I attended the Amazon Web Services (AWS) London Summit. Not much news there, since the big announcements were the week before in San Francisco, but a chance to drill into some of the AWS services and keep up to date with the platform.
The keynote by CTO Werner Vogels was a bit too much relentless promotion for my taste, but I am interested in the idea he put forward that cloud computing will gradually take over from on-premises and that more and more organisations will go “all in” on Amazon’s cloud. He instanced some examples (Netflix, Intuit, Tibco, Splunk) though I am not quite clear whether these companies have 100% of their internal IT systems on AWS, or merely that they run the entirety of their services (their product) on AWS. The general argument is compelling, especially when you consider the number of services now on offer from AWS and the difficulty of replicating them on-premises (I wrote this up briefly on the Reg). I don’t swallow it wholesale though; you have to look at the costs carefully, but even more than security, the loss of control when you base your IT infrastructure on a public cloud provider is a negative factor.

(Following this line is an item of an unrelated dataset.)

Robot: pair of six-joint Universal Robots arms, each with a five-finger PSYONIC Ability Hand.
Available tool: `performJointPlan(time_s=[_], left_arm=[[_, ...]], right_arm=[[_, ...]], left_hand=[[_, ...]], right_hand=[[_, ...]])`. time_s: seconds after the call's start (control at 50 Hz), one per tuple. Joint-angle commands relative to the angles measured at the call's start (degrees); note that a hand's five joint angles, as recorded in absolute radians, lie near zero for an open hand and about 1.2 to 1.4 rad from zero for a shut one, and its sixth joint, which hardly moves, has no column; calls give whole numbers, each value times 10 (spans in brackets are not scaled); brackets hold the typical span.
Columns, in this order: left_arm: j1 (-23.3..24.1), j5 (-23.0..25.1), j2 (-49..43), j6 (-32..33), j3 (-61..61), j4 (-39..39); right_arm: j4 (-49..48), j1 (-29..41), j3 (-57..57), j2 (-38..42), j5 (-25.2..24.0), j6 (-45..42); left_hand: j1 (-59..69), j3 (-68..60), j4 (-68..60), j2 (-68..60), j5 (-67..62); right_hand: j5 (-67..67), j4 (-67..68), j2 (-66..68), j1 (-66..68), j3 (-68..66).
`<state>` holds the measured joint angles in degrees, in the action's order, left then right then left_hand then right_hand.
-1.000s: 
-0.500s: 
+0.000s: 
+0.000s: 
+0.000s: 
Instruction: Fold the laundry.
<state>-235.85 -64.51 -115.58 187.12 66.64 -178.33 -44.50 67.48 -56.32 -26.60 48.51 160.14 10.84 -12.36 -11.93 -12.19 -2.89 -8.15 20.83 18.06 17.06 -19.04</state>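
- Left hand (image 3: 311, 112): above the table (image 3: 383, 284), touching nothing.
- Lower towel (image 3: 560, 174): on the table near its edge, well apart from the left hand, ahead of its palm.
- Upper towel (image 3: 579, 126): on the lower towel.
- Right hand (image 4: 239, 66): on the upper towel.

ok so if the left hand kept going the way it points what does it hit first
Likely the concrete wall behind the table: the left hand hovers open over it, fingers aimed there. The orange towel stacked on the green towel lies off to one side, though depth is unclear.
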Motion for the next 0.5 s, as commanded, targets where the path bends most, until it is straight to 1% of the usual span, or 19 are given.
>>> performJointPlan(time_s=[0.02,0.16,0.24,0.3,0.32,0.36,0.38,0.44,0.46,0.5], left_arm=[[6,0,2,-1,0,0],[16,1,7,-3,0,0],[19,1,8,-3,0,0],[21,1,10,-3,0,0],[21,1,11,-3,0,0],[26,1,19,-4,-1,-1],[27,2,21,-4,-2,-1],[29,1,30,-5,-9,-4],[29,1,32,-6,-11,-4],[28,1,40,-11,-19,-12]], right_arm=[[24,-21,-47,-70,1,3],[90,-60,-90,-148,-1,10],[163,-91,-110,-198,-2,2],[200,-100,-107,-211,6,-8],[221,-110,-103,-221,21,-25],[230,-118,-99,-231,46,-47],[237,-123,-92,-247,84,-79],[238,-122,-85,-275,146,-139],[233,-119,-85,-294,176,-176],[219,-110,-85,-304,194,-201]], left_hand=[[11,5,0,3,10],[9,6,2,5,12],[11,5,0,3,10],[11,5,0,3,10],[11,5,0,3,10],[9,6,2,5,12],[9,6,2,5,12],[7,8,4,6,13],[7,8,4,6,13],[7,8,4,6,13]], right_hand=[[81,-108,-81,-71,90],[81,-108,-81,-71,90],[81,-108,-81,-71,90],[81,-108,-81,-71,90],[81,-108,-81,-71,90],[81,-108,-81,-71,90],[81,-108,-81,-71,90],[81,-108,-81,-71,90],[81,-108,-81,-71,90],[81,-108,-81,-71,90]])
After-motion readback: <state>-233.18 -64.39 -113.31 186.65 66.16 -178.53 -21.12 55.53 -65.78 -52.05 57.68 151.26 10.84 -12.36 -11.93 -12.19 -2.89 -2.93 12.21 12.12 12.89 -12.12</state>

As it happens, the ticket systems for my train into London were down that morning, which meant that purchasers of advance tickets online could not collect their tickets.
The consequences of this outage were not too serious, in that the trains still ran, but of course there were plenty of people travelling without tickets (I was one of them) and ticket checking was much reduced. I am not suggesting that this service runs on AWS (I have no idea) but it did get me thinking about the impact on business when applications fail; and that led me to the question: what are the long-term implications of our IT systems and even our economy becoming increasingly dependent on a (very) small number of companies for their health? It seems to me that the risks are difficult to assess, no matter how much respect we have for the AWS engineers.

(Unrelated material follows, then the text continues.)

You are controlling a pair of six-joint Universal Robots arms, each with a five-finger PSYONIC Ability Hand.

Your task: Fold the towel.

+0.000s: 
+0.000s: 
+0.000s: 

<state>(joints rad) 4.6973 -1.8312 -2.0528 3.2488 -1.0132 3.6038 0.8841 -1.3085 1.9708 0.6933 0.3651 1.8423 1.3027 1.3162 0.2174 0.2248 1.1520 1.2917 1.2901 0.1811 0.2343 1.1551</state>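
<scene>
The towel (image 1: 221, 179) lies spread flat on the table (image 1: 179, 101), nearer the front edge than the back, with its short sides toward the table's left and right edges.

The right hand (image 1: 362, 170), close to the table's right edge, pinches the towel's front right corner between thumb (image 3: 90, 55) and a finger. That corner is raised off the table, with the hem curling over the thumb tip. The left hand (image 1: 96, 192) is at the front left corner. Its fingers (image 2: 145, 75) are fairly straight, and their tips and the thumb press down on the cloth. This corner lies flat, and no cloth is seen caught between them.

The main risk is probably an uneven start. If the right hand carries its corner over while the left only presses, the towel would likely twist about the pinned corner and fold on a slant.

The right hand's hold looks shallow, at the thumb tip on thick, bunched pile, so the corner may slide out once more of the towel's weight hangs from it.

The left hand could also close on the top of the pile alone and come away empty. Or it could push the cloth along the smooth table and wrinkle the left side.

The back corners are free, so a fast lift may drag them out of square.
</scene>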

I enjoyed the technical sessions more than the keynote. I attended Dean Bryen’s session on AWS Lambda, “Event-driven code in the cloud”, where I discovered that the scope of Lambda is greater than I had previously realised. Lambda lets you write code that runs in response to events, but what is also interesting is that it is a platform as a service offering, where you simply supply the code and AWS runs it for you:
AWS Lambda runs your custom code on a high-availability compute infrastructure and administers all of the compute resources, including server and operating system maintenance, capacity provisioning and automatic scaling, code, and security patches.
This is a different model than running applications in EC2 (Elastic Compute Cloud) VMs or even in Docker containers, which are also VM based. Of course we know that Lambda ultimately runs in VMs as well, but these details are abstracted away and scaling is automatic, which arguably is a better model for cloud computing. Azure Cloud Services or Heroku apps are somewhat like this, but neither is very pure; with Azure Cloud Services you still have to worry about how many VMs you are using, and with Heroku you have to think about dynos (app containers). Google App Engine is another example and autoscales, though you are charged by application instance count so you still have to think in those terms. With Lambda you are charged based on the number of requests, the duration of your code, and the amount of memory allocated, making it perhaps the best abstracted of all these PaaS examples.
But Lambda is just for event-handing, right? Not quite; it now supports synchronous as well as asynchronous event handling and you could create large applications on the service if you chose. It is well suited to services for mobile applications, for example. Java support is on the way, as an alternative to the existing Node.js support. I will be interested to see how this evolves.
I also went along to Carlos Conde’s session on Amazon Machine Learning (one instance in which AWS has trailed Microsoft Azure, which already has a machine learning service). Machine learning is not that easy to explain in simple terms, but I thought Conde did a great job. He showed us a spreadsheet which was a simple database of contacts with fields for age, income, location, job and so on. There was also a Boolean field for whether they had purchased a certain financial product after it had been offered to them. The idea was to feed this spreadsheet to the machine learning service, and then to upload a similar table but of different contacts and without the last field. The job of the service was to predict whether or not each contact listed would purchase the product. The service returned results with this field populated along with a confidence indicator. A simple example with obvious practical benefit, presuming of course that the prediction has reasonable accuracy.